The ongoing debate around mandatory Covid-19 vaccines has created angry employees and confused leaders.

For the majority in both public and private sectors, enforced policy and vaccine passports are becoming the rule rather than the exception. Google, Netflix, Disney, Walmart, and Facebook, among many others, are adding themselves to the growing list of employers requiring employees get vaccinated or risk being terminated.

Legal and ethical precedence makes it clear that public safety trumps individual freedoms in such cases, meaning that employers will be required by the courts to abide by mandatory vaccine policies. But with estimates suggesting about a third of people oppose vaccine enforcement, it's clear that not everyone is on board.

Leaders will inevitably face issues around compliance and trust -- leading to the added risk of employees feeling disgruntled and disenfranchised.

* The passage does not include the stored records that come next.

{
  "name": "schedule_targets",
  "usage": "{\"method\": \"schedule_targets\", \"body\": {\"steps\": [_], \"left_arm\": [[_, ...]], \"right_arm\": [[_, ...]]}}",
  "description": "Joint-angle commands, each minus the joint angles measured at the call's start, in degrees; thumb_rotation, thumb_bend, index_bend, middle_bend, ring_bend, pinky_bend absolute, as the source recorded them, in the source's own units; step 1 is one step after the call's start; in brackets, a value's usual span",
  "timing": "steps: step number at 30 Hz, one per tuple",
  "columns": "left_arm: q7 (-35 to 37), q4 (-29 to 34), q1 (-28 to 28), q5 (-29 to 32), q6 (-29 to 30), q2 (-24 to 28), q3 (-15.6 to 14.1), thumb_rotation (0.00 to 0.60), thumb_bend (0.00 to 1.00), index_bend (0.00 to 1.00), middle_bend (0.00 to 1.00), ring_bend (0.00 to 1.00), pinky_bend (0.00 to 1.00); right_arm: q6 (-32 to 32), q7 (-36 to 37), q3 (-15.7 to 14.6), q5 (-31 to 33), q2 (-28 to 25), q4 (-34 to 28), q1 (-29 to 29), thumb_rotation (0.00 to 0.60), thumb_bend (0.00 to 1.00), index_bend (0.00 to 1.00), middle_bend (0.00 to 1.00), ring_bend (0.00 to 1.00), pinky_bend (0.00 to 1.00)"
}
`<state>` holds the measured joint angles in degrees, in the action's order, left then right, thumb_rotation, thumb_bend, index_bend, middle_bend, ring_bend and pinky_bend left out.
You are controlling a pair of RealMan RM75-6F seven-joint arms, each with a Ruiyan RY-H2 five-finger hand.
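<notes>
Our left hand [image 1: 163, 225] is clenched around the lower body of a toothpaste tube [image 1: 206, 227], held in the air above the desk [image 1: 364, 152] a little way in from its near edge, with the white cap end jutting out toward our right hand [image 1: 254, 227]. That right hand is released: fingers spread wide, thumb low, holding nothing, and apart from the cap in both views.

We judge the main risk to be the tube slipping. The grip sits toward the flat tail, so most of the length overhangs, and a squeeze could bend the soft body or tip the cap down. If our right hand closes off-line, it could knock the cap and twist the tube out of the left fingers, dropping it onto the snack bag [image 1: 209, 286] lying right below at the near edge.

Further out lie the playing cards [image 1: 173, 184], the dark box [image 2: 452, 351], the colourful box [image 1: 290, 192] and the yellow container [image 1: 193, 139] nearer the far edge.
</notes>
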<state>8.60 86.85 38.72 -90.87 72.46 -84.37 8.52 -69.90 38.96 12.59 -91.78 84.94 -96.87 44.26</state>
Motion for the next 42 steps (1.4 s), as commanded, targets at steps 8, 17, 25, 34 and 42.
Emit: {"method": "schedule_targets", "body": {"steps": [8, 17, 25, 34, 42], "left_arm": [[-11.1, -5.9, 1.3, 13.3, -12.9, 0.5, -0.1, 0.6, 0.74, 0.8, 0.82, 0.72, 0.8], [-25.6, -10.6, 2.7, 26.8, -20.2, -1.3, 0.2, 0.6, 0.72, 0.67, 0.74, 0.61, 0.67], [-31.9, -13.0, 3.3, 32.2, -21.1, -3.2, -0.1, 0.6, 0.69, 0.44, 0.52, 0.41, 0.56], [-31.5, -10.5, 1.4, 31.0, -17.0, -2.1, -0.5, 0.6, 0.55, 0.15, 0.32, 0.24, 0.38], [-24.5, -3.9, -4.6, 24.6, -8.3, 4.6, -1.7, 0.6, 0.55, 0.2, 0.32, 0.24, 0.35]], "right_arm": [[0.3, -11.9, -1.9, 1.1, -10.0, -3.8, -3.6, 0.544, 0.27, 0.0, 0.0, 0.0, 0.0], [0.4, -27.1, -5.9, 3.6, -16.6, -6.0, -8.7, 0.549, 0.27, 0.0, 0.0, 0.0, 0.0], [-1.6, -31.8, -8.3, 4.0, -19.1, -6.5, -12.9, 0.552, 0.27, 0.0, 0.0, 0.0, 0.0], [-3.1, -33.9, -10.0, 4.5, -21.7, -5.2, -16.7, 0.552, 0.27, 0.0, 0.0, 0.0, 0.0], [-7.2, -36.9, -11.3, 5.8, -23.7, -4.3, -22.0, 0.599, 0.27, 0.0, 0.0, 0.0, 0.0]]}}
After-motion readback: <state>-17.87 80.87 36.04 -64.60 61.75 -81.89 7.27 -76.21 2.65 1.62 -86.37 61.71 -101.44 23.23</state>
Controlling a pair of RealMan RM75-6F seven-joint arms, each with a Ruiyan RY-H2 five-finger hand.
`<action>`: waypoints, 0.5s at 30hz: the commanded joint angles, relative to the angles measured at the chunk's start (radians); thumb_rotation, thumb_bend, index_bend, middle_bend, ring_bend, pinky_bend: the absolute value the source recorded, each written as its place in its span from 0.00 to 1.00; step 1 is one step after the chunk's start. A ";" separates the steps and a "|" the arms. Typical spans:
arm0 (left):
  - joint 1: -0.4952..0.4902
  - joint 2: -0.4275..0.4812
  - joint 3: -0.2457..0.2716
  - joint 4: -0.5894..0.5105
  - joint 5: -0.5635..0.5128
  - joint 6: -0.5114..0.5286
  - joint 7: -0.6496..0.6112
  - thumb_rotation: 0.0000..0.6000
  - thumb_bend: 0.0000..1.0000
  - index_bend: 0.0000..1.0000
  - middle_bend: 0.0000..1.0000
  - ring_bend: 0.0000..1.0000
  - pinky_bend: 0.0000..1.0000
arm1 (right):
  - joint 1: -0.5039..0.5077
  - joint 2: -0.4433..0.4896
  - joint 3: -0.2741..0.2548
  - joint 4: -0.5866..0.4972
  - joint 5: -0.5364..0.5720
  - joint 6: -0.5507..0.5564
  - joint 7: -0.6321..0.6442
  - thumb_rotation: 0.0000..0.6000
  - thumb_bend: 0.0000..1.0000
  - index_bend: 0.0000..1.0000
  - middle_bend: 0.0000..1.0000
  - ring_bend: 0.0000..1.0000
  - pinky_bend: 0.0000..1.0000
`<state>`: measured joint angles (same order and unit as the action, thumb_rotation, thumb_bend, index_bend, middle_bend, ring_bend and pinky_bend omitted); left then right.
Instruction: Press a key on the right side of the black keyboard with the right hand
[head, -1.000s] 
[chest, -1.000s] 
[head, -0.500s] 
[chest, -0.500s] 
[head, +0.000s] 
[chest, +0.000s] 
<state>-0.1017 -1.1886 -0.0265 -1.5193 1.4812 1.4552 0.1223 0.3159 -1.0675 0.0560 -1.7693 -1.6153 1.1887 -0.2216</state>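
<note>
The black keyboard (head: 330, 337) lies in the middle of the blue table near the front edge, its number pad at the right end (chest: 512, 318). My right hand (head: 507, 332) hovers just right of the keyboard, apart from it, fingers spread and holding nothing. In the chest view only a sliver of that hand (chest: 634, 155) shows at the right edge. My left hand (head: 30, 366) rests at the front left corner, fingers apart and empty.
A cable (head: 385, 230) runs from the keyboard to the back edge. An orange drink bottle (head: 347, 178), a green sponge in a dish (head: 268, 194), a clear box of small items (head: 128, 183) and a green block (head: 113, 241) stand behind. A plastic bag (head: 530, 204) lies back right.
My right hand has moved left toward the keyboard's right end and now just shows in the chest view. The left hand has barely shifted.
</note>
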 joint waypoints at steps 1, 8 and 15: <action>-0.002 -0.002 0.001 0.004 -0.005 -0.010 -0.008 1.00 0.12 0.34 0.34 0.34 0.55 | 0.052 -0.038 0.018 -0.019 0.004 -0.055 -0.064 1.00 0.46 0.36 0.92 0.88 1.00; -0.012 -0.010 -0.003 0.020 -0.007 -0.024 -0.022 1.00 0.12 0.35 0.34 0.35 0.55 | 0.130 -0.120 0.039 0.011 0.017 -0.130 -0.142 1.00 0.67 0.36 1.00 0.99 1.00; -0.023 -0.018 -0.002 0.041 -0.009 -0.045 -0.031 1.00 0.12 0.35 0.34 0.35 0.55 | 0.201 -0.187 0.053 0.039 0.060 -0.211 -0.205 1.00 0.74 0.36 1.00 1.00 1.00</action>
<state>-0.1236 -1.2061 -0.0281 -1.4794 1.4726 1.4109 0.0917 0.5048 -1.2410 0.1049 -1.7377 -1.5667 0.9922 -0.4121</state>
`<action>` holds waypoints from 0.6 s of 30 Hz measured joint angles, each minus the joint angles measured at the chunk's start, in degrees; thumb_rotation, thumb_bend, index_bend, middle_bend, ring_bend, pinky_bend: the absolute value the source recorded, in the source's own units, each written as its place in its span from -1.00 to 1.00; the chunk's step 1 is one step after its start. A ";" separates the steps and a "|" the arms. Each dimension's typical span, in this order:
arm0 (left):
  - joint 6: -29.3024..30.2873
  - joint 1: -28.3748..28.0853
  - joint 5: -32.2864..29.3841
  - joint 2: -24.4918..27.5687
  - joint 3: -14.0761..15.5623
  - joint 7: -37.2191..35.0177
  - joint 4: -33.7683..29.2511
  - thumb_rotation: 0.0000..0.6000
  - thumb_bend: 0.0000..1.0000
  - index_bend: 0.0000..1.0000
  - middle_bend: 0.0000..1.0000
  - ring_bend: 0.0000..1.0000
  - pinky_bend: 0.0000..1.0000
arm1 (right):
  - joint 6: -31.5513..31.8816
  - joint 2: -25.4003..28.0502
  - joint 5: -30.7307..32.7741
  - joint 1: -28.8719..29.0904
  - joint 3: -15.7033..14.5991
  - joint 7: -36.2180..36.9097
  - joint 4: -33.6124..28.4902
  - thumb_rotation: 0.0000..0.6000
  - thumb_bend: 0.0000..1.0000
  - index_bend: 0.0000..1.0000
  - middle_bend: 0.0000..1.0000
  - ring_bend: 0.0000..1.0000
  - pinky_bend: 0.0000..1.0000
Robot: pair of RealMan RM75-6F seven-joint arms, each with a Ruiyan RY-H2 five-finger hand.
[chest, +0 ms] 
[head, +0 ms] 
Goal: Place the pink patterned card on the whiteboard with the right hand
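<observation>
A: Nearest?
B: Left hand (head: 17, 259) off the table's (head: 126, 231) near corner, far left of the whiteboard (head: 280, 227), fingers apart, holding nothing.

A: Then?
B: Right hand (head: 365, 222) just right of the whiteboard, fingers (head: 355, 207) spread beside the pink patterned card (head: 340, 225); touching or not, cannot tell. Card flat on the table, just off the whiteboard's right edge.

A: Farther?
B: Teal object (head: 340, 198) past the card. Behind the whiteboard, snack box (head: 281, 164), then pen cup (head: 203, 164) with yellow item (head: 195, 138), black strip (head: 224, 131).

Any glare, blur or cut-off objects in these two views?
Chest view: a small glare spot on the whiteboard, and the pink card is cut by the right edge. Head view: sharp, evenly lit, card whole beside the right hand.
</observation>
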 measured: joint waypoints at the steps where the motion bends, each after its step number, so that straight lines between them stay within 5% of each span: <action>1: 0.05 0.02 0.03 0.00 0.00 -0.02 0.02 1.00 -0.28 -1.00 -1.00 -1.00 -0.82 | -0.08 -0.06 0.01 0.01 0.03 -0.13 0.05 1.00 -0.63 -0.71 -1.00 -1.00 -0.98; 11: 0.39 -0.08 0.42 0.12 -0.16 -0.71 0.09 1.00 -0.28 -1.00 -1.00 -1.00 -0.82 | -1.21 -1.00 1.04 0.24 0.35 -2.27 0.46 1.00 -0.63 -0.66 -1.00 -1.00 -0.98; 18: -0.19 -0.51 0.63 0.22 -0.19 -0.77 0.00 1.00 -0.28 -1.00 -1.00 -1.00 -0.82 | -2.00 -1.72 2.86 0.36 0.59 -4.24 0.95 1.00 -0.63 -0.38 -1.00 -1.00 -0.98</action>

So, what can leaders do? 

They need to think about their communications very, very carefully.

How You Communicate Makes All the Difference

How we communicate strategically goes a long way in influencing people's behaviors, especially when it comes to situations that are infused with emotion. 

Fortunately, behavioral science has a lot to say on the matter.

Behavior change communication (BCC) theory is the development of communication and messaging strategies to promote positive behaviors in individuals and groups. When it comes to enforcing vaccines in the workplace, leaders need to think very carefully about what they say and how they say it to get as many people as possible on board.

Here are four strategies from BCC theory that leaders can leverage for their own messaging.

Think About the Framing of the Message

In making the benefits of vaccines known to people, there are two motivational frames leaders need to think about. The first, called avoidance motivation, will evoke emotions of fear, contempt, or disgust in people to get them to comply with vaccine mandates. In other words, it's about scaring people into getting the vaccine.

Railroad service Amtrak took this avoidance tactic in its recent communications to its 17,500 employees. CEO Bill Flynn wrote, "Covid-19 vaccines are proving effective against the current surge of variants, especially at preventing severe disease, hospitalization, and death." Death is the ultimate avoidance motivation.

Walmart CEO Doug McMillon took a similar approach. In an internal memo he started by saying, "As we all know, the pandemic is not over, and the Delta variant has led to an increase in infection rates across much of the U.S." 

In contrast, the second framing, called approach motivation, will evoke emotions of hope and optimism in people to encourage adoption and compliance. Delta Airline's messaging attempts to assuage employee's concerns by pointing to the good outcomes. "Vaccines are safe, effective, and essential to the future of the airline and our world."

Generally, approach frames are more effective than avoidance frames. While the latter can work in some cases, the constant vigilance and negativity bias can lead to enduring stress and fatigue in individuals.

Appeal to Unity and Togetherness

The other strategy is for leaders to remind people that "we're in it together." Master of persuasion Bob Cialdini talks about unity as a core driver in how to influence other people's behaviors. 

Consider Equinox, SoulCycle-owner and luxury fitness company. It announced its proof of vaccination required for both members and employees and invited other companies to join them in the cause. "We encourage other leading brands to join us in the effort to best protect our communities." 

Google's "take care of each other" collective attitude also reinforces the idea of community and togetherness. The tech giant's CEO Sundar Pichai said, "I'm proud of the way we continue to take care of each other while helping people, businesses, and communities through these difficult times."

Give Human Insight Into the Rationale Behind the Decision

Research in behavioral science has shown that when it comes to appeasing both sides in a controversial, morally laden topic, it helps to show how you made the decision, and how all factors were carefully considered. 

United Airlines CEO Scott Kirby is a good example of this. He leans in on the use of personal pronouns throughout the messaging, and he explains his rationale: "And so, for me, because I have confidence in the safety of the vaccine -- and I recognize it's controversial -- I think the right thing to do is for United Airlines to require the vaccines and to make them mandatory."

Washington Post CEO Fred Ryan did something similar. "Even though the overwhelming majority of Post employees already provided proof of vaccination, I do not take this decision lightly ... I believe the plan is the right one."

And Finally, Don't Offer Cash Incentives

Tyson Foods has been incentivizing its frontline staff to get vaccinated by offering up to four hours additional pay and $10,000 cash lottery prizes. On the surface these may seem like an effective strategy. After all, who doesn't like a little extra cash? 

But research suggests that cash incentives aren't that effective, and worse still can lead to a backfiring effect. Getting people on board with vaccine passports and mandatory immunization should be a very human process of engaging with people and building trust. 

Recently, a leading panel of global economists came together, saying that convincing others of the benefits should be handled through strategic messaging and human-centric advertising campaigns delivered by trusted professionals.